Not because they had to. Because they wanted to.
That kind of commitment doesn’t happen by accident. It happens when culture is built with intention—and multiplied by design.
Bob Neveu, co-founder and CEO of Certify (now CEO of OurPeople), didn’t scale culture with slides or slogans. He scaled it with a system grounded in two simple ideas:
Hire good people. Then keep giving them reasons to care.
In other words:
Culture = No Negatrons × Human Events
It wasn’t theory. It was practice.
And it compounded—fast.
The First Multiplier: No Negatrons
At Certify, Bob’s culture playbook was simple: hire great humans. And when someone slipped through the filter? They were out—fast.

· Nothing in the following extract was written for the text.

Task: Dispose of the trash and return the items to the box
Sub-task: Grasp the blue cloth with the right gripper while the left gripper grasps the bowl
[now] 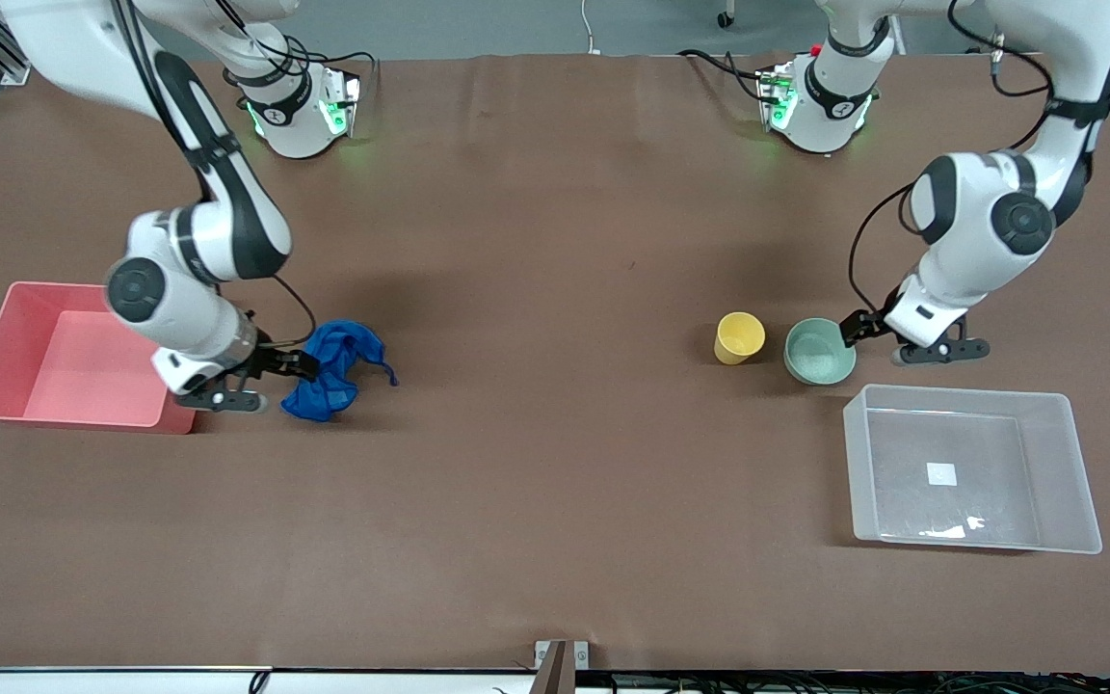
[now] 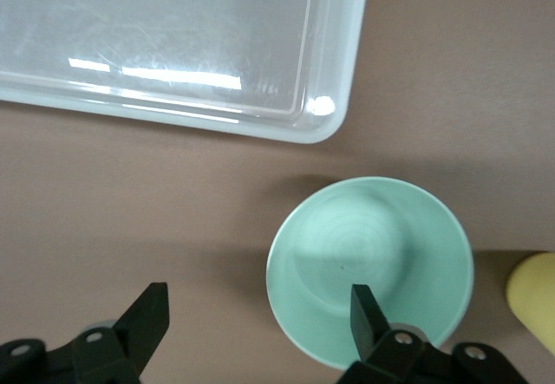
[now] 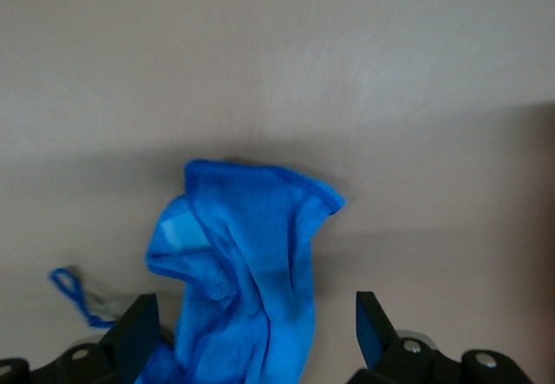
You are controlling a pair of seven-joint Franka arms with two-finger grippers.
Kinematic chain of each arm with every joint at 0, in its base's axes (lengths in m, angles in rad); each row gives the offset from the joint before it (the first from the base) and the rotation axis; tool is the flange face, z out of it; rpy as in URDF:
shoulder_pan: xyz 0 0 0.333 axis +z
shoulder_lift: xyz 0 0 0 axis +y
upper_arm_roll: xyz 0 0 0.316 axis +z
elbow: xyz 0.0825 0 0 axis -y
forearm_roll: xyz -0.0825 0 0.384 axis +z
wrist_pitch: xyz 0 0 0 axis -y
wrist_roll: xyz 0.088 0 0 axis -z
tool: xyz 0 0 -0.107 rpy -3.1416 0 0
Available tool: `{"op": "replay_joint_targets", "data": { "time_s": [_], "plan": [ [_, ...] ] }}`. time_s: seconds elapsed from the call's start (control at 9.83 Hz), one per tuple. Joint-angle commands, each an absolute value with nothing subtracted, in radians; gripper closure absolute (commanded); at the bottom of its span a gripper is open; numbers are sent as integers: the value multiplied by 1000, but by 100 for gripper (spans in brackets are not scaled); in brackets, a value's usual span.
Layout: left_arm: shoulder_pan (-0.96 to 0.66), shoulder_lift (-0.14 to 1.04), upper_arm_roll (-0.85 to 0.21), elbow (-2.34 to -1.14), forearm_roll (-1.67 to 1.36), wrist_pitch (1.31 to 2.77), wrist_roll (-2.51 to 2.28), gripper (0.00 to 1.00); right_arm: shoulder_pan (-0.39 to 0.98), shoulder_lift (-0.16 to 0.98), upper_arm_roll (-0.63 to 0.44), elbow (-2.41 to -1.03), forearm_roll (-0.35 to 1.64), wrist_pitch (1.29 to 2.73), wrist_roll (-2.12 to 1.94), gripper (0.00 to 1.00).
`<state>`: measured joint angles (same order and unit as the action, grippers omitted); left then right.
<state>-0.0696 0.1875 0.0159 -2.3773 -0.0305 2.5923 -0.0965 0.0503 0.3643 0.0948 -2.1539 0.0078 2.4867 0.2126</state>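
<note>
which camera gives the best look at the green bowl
The left wrist view: the green bowl fills it from above, whole rim and inside visible, with the open left gripper straddling its edge. The front view shows the bowl small, beside the yellow cup. The right wrist view does not show it.

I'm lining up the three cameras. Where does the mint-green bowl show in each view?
Front view: the mint-green bowl sits beside the yellow cup, the left end effector at its rim.
Left wrist view: the bowl lies low in the picture.
Right wrist view: not in it.
Shared landmark: the clear box.
</note>
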Motion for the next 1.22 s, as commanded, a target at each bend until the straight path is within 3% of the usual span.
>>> {"op": "replay_joint_targets", "data": {
  "time_s": [0.0,0.1,0.2,0.31,0.41,0.51,0.61,0.81,0.92,1.12],
  "plan": [
    [-72,288,14,-2373,-14,2672,-87,10,46,402,97,-2167,-5,2525,233,0],
    [-72,310,14,-2373,-14,2687,-87,14,52,409,98,-2169,-5,2526,235,8],
    [-72,316,14,-2373,-14,2688,-87,31,61,426,100,-2168,-5,2526,235,29],
    [-74,322,14,-2373,-14,2689,-92,58,60,426,101,-2168,-5,2525,235,57],
    [-78,340,11,-2364,-14,2691,-94,78,55,426,101,-2168,-3,2519,238,79],
    [-78,347,8,-2361,-14,2695,-95,90,52,426,101,-2166,-2,2511,267,95],
    [-78,345,8,-2361,-14,2697,-88,99,55,426,101,-2166,-2,2513,294,98],
    [-78,258,9,-2365,-14,2662,-80,100,58,423,103,-2161,-2,2499,302,99],
    [-77,179,9,-2359,-14,2570,-65,100,55,410,107,-2134,2,2426,311,99],
    [-71,124,18,-2210,-15,2367,-58,100,52,364,126,-1942,2,2064,367,99]
  ]
}}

“You’re in the interview, and you just know,” Bob told me. “You say no.”
There wasn’t a behavioral rubric or psychometric test. There was just a deeply human judgment: Will this person make the team stronger—or drain it?
“We only hire good people,” Bob said. “If there's a $20 bill on the ground and they just saw it fall out of somebody's pocket, they're going to pick it up and give it back to that person.”
That principle extended past hiring. “If someone went negative—on a customer, on a teammate—they had to go,” Bob said. “We didn’t repurpose. We didn’t reposition. We moved on.”
And it worked. By preserving a team of optimistic, integrity-driven people, Bob created an environment where expectations were high and energy stayed positive. Everyone pulled together—because no one was dragging anyone down.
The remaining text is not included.